Input data »
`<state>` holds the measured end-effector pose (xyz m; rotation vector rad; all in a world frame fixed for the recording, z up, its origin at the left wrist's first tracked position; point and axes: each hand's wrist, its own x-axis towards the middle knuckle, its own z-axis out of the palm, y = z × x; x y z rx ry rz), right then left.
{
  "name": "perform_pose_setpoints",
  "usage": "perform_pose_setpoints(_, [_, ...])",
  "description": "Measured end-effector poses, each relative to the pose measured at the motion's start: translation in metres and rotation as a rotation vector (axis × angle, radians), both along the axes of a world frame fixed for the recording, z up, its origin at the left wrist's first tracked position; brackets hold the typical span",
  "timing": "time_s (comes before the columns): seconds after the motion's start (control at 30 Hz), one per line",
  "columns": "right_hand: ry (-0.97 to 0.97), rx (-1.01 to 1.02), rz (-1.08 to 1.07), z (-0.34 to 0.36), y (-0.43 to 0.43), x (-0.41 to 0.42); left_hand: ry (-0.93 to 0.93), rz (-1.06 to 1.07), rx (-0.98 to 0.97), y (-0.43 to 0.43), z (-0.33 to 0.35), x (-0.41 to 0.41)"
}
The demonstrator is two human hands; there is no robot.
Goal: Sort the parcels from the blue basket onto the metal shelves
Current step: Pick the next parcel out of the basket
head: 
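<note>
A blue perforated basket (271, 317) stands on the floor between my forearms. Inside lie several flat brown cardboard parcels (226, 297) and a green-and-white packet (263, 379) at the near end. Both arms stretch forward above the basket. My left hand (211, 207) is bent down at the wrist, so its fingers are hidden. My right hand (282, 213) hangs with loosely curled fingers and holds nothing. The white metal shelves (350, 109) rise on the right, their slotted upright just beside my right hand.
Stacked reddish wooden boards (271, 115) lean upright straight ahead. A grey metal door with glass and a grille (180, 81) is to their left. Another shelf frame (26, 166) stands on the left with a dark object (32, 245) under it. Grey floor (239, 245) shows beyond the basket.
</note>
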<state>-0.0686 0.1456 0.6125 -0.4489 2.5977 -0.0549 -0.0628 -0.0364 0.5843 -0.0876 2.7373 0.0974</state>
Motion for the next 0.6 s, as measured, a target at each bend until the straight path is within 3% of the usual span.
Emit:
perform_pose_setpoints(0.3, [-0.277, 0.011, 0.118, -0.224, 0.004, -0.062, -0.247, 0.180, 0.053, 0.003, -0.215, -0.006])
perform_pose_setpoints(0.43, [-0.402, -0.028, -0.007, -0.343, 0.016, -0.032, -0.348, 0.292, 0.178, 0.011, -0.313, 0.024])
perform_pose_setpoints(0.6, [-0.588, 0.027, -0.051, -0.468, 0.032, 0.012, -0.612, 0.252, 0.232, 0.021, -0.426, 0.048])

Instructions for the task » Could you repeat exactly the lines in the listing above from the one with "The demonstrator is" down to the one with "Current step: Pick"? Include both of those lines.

Answer section »
The demonstrator is two human hands; there is no robot.
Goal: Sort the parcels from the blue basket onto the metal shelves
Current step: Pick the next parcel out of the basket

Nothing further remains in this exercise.